The Grand Game is about logic, language, and fun as much as anything. There is an educational side to it, and many Sherlockians have become quite the experts on Victoriana as a result. But you don’t have to be a font of knowledge to play. You just have to put your thoughts to paper in a way that might give some delight to a fellow Sherlockian, even if it’s just your mother, or even if it’s just yourself.

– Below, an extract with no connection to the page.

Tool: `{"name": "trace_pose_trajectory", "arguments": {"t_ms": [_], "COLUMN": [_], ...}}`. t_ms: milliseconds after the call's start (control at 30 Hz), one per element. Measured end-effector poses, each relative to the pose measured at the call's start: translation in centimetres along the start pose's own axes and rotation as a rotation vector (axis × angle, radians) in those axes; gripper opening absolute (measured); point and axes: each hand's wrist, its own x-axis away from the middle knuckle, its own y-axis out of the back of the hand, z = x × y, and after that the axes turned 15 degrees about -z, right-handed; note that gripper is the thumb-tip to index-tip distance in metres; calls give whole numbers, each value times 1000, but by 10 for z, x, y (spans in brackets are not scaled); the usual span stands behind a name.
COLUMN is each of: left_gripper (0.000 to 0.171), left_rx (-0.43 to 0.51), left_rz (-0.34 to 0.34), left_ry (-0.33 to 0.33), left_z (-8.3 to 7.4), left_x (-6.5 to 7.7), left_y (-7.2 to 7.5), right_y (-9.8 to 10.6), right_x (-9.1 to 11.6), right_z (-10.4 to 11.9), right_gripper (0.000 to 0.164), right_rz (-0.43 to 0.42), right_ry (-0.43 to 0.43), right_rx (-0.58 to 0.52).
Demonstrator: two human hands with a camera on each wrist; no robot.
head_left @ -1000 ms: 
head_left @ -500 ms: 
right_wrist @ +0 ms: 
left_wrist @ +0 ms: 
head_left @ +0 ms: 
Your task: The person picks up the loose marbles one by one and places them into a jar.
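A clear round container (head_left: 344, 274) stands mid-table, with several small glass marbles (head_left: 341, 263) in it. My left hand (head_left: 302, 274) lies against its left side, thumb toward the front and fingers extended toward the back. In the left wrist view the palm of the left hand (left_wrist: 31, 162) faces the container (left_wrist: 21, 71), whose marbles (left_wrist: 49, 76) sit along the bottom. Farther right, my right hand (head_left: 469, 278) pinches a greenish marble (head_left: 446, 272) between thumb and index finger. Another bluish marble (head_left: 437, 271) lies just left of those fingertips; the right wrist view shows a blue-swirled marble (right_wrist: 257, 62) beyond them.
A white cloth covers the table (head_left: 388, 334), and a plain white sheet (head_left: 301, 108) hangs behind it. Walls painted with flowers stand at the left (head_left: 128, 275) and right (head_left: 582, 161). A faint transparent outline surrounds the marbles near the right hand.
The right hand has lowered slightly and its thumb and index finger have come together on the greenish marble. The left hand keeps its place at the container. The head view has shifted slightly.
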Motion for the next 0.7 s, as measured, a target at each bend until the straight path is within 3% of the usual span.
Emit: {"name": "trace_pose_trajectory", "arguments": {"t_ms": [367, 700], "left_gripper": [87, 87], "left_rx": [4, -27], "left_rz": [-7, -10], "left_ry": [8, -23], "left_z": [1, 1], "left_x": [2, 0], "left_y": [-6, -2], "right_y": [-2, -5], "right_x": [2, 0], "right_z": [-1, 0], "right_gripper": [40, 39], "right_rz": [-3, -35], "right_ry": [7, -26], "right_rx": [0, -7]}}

One of the most intimidating aspects of the Game in the modern day is the amount of work that has gone before. The bibliography of everything ever written on Holmes and company is huge, and we all live with the fear that anything we might write has been written before. Well, I’m here to tell you — there are still huge gaping holes in even that enormous body of literature. Holes that it’s pretty easy to hit, even when you don’t know where you’re shooting. And even if you do hit a topic that’s been done before, chances are that the person who did it didn’t have your brain, especially if he or she was writing in the 1940’s or 1950’s. Things have changed quite a lot since then. You yourself have a perspective different not only from anyone who came before, but also from anyone who exists now, and that offers your work a slant unlike anything ever seen before.

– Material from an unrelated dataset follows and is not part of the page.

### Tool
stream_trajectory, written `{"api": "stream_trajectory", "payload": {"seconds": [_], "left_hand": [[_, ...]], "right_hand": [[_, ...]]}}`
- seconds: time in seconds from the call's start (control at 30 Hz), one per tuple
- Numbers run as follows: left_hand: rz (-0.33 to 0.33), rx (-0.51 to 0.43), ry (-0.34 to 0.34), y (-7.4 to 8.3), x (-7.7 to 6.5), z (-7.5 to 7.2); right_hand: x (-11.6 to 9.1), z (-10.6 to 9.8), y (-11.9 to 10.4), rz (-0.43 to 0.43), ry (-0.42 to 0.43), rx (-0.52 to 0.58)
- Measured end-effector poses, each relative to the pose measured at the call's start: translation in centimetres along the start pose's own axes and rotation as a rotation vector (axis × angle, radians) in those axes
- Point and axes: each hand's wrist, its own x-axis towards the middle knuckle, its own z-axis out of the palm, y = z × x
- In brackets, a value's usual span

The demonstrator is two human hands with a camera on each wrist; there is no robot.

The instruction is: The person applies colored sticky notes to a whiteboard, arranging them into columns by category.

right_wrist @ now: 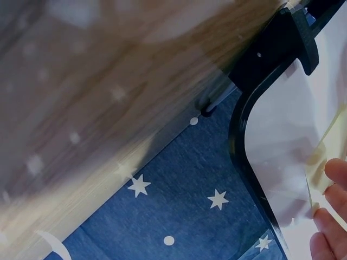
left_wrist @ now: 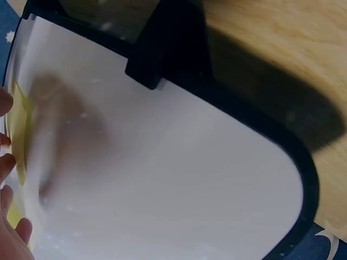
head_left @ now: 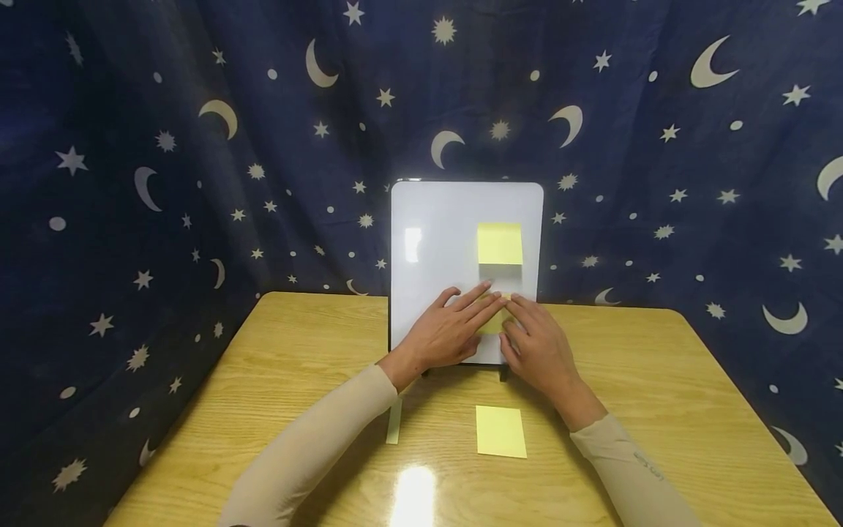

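A small whiteboard [head_left: 431, 274] stands upright on the table, with a yellow sticky note [head_left: 500, 244] stuck to its upper right. Below that, another yellow sticky note [head_left: 490, 324] lies against the board, partly hidden by both hands. Extended fingers of my left hand [head_left: 443, 333] press at its top edge from the left. From the right, my right hand [head_left: 543, 348] touches the same note with its index fingertip at the top edge, the other fingers bent beside it. In the right wrist view the note's [right_wrist: 319, 170] lower part stands off the board.
On the wooden table [head_left: 316, 344], a yellow sticky note [head_left: 500, 432] lies in front of the board. A narrow yellow strip [head_left: 394, 422] sits near the left forearm. Dark feet [head_left: 503, 372] support the board, and a blue curtain [head_left: 408, 88] with moons and stars hangs behind.
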Motion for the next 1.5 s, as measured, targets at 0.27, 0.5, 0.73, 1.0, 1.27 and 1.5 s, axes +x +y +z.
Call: {"api": "stream_trajectory", "payload": {"seconds": [0.27, 0.5, 0.73, 1.0, 1.27, 1.5], "left_hand": [[-0.026, -0.015, -0.003, -0.4, -0.8, 0.1], [-0.033, -0.021, 0.002, -0.5, -1.3, 0.2], [-0.047, -0.023, 0.013, -0.7, -1.8, 0.4], [-0.059, -0.045, 0.009, -0.9, -2.2, 0.3], [-0.072, -0.042, 0.017, -0.9, -2.6, 0.3], [-0.085, -0.064, 0.03, -0.9, -3.0, 0.7]], "right_hand": [[0.0, 0.0, 0.0, 0.007, -0.025, 0.0], [0.1, -0.3, -0.2, 0.018, -0.043, -0.006], [0.1, -0.3, -0.2, 0.026, -0.056, -0.01], [0.2, -0.4, -0.3, 0.033, -0.064, -0.007], [0.1, -0.4, -0.3, 0.034, -0.059, -0.011], [0.0, -0.5, -0.3, 0.036, -0.048, -0.013]]}}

There’s always the fear that you might not live up to the giants of our Sherlockian past. But even those guys had to start somewhere. Although I’ve published three books on Holmes and written innumerable articles and columns, I started out writing stuff that was no better than anyone else’s (some, of course, will say it still isn’t). Sherlockians, by and large, are a friendly bunch, and you can find some very nice audiences here who don’t mind if you practice on them. While you probably shouldn’t be trying to practice in The Baker Street Journal, there are newsletters and journals all over the place that are delighted to get work by new writers.

GUIDELINE FOUR:

Have fun.

Don’t believe anyone who tells you otherwise. (Even if it’s Dorothy Sayers saying you should treat it as serious as cricket — think of good old U.S. baseball, a game we play in modes ranging from drunken foolishness to big-business earnestness. It’s all fun.)

In his introduction to The Casebook of Sherlock Holmes, the man often referred to as The Literary Agent, Sir Arthur Conan Doyle, wrote, “I thank you for your past constancy, and can but hope that some return has been made in the shape of that distraction from the worries of life and stimulating change of thought which can only be found in the fairy kingdom of romance.” And while Sherlock Holmes himself might have had a few things to say about that “fairy kingdom of romance” business, Doyle is very good about stating just why the accounts of Sherlock Holmes’s cases were published.

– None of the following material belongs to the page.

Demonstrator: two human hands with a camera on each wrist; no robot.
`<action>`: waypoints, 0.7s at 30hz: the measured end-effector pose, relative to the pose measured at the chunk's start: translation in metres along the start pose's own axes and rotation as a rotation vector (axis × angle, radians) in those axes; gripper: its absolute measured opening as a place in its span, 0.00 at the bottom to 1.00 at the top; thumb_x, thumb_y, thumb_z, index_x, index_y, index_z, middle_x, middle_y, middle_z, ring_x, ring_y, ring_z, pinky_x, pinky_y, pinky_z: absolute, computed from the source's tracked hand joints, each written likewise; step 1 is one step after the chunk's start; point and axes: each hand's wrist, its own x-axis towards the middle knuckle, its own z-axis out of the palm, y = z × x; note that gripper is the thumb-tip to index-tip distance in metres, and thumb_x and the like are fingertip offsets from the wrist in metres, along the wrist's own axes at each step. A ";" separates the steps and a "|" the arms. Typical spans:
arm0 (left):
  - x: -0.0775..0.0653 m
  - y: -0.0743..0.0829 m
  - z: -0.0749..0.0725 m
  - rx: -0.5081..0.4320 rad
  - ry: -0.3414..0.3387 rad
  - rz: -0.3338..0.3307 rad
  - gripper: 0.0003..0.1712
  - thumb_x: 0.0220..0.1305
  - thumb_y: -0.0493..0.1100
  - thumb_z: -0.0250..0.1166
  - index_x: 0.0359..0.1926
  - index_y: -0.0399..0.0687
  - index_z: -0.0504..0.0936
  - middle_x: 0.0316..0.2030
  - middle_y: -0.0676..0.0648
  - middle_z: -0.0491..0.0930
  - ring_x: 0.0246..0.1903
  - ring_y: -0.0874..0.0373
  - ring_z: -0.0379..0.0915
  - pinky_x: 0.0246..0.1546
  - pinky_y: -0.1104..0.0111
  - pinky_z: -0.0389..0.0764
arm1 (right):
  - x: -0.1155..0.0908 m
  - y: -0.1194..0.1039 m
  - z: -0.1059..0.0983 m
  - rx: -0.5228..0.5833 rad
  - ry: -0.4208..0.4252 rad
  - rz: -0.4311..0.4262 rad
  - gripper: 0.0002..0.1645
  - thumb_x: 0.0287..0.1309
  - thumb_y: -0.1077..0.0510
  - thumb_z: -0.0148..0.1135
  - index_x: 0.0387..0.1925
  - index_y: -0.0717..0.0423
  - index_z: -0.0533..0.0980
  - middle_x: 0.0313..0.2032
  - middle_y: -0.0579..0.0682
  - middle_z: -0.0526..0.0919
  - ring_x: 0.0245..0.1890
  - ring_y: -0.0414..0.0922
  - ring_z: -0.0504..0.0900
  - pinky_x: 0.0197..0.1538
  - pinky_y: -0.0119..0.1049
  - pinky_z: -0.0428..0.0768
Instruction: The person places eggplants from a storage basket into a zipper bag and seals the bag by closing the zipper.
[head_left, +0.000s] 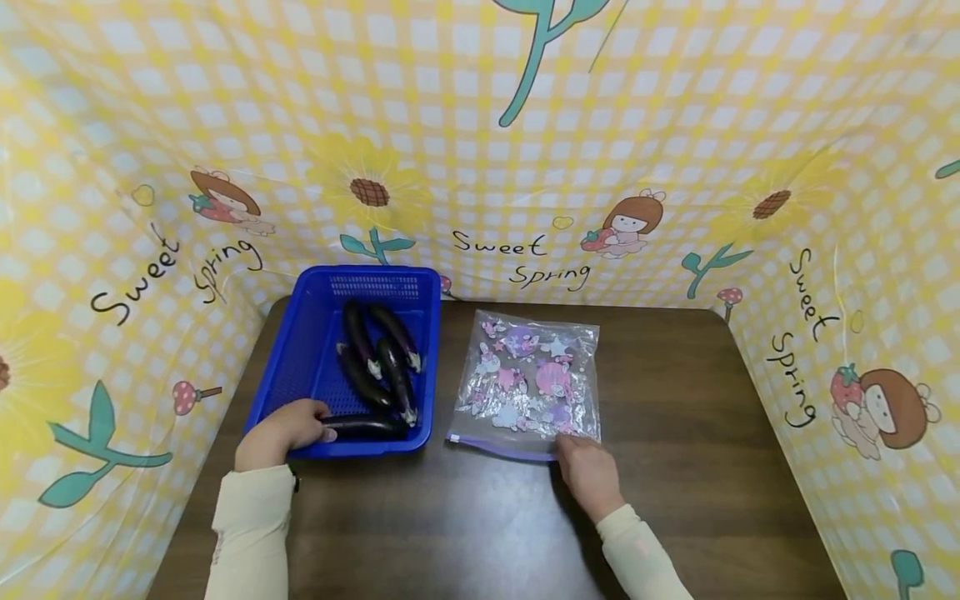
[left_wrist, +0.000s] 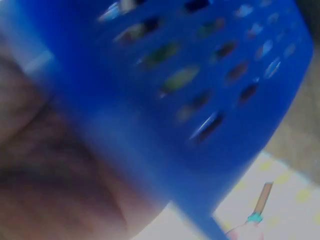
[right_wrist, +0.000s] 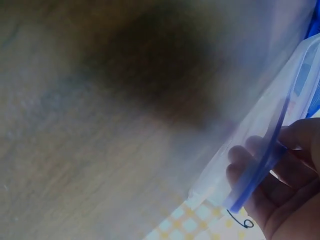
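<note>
With our left hand [head_left: 294, 423] we pinched one glossy dark-purple eggplant [head_left: 366, 427] by its end, inside the blue perforated plastic basket [head_left: 433, 350]; our right hand [head_left: 591, 475] pinched the clear printed plastic zip bag [head_left: 525, 379]. Mid-body grip seemed steadier.

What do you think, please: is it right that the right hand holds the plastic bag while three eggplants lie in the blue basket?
Not three: the head view shows five eggplants in the blue basket, while the right hand holds the plastic bag.

Checked yellow-and-white cloth walls [head_left: 442, 108], printed with sunflowers [head_left: 370, 192] and lettering [head_left: 550, 276], stood around three sides of the brown table [head_left: 675, 408], which reflected light [head_left: 487, 504].
</note>
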 end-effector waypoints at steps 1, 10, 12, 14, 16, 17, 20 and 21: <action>-0.004 0.001 -0.002 0.005 0.016 0.008 0.14 0.63 0.42 0.69 0.43 0.36 0.82 0.40 0.36 0.81 0.42 0.40 0.75 0.46 0.47 0.74 | 0.001 0.000 -0.001 0.000 0.003 0.006 0.08 0.51 0.67 0.68 0.30 0.57 0.76 0.20 0.51 0.79 0.19 0.53 0.79 0.19 0.46 0.75; -0.035 0.003 -0.011 -0.008 0.076 0.025 0.30 0.75 0.48 0.57 0.63 0.24 0.71 0.60 0.21 0.69 0.61 0.22 0.62 0.57 0.37 0.67 | 0.004 0.003 -0.003 0.020 0.044 0.023 0.10 0.52 0.67 0.69 0.36 0.56 0.78 0.20 0.52 0.80 0.17 0.55 0.78 0.16 0.47 0.73; -0.041 0.004 -0.012 -0.015 0.084 0.034 0.30 0.77 0.46 0.55 0.64 0.23 0.69 0.60 0.20 0.68 0.61 0.21 0.61 0.57 0.36 0.67 | 0.004 0.004 -0.002 0.023 0.062 0.018 0.07 0.56 0.67 0.66 0.35 0.56 0.77 0.18 0.53 0.78 0.15 0.54 0.77 0.15 0.47 0.72; -0.048 0.004 -0.014 -0.030 0.091 0.042 0.29 0.77 0.43 0.54 0.66 0.23 0.67 0.61 0.20 0.67 0.61 0.22 0.62 0.56 0.36 0.67 | 0.005 0.005 0.000 0.030 0.084 0.014 0.05 0.58 0.66 0.63 0.35 0.57 0.76 0.17 0.53 0.76 0.13 0.54 0.75 0.13 0.46 0.70; -0.053 0.004 -0.015 -0.049 0.100 0.057 0.28 0.76 0.40 0.53 0.68 0.23 0.64 0.62 0.19 0.66 0.61 0.23 0.62 0.56 0.37 0.67 | 0.006 0.005 0.001 0.032 0.102 0.012 0.02 0.61 0.65 0.60 0.35 0.58 0.74 0.15 0.52 0.73 0.12 0.53 0.73 0.12 0.46 0.68; -0.056 0.004 -0.014 -0.064 0.102 0.067 0.28 0.76 0.39 0.52 0.69 0.23 0.63 0.62 0.20 0.66 0.61 0.24 0.63 0.56 0.37 0.67 | 0.006 0.005 0.001 0.035 0.111 0.013 0.02 0.61 0.65 0.59 0.34 0.58 0.74 0.15 0.52 0.73 0.11 0.53 0.72 0.12 0.46 0.68; -0.062 0.005 -0.011 -0.112 0.106 0.094 0.28 0.77 0.39 0.51 0.70 0.24 0.62 0.60 0.21 0.69 0.59 0.28 0.66 0.54 0.39 0.69 | 0.008 0.003 0.001 0.049 0.137 0.010 0.02 0.61 0.65 0.59 0.34 0.59 0.73 0.14 0.52 0.71 0.10 0.53 0.71 0.11 0.46 0.67; -0.064 0.005 -0.010 -0.132 0.110 0.099 0.28 0.77 0.39 0.51 0.70 0.25 0.62 0.59 0.23 0.70 0.58 0.29 0.67 0.53 0.40 0.69 | 0.008 0.003 0.000 0.051 0.149 0.009 0.02 0.60 0.65 0.59 0.35 0.59 0.73 0.15 0.52 0.71 0.11 0.54 0.72 0.11 0.47 0.67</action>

They distract from the worries of life. They’re entertaining. And when we’re done reading those sixty stories, what then can the avid student of Sherlock Holmes do to distract himself from the worries of life? Play the Grand Game.

Whether it’s by reading the work of others, writing up your own works, or just wondering to yourself why Watson really was wounded in two different places, that act of extending the world of Sherlock Holmes can give you a nice little break from the unpleasantries of the daily grind. Whether he was Watson’s literary agent, the guy who wrote “Mazarin Stone,” or something a lot more (okay, Watson’s ghost writer, perhaps, but that’s as far as I’m going), Conan Doyle seemed to find satisfaction in the thought that he had provided that break for the rest of us. He did a very nice thing.

Extending that nice thing, whether it’s for a few minutes or a few decades, is a noble task, despite what the critics say. We all work hard for a living, and to find a moment’s relaxation from our chores is what the Game is about. It’s not silly, it’s not frivolous, and it may just extend your lifespan . . .who can ask for more than that?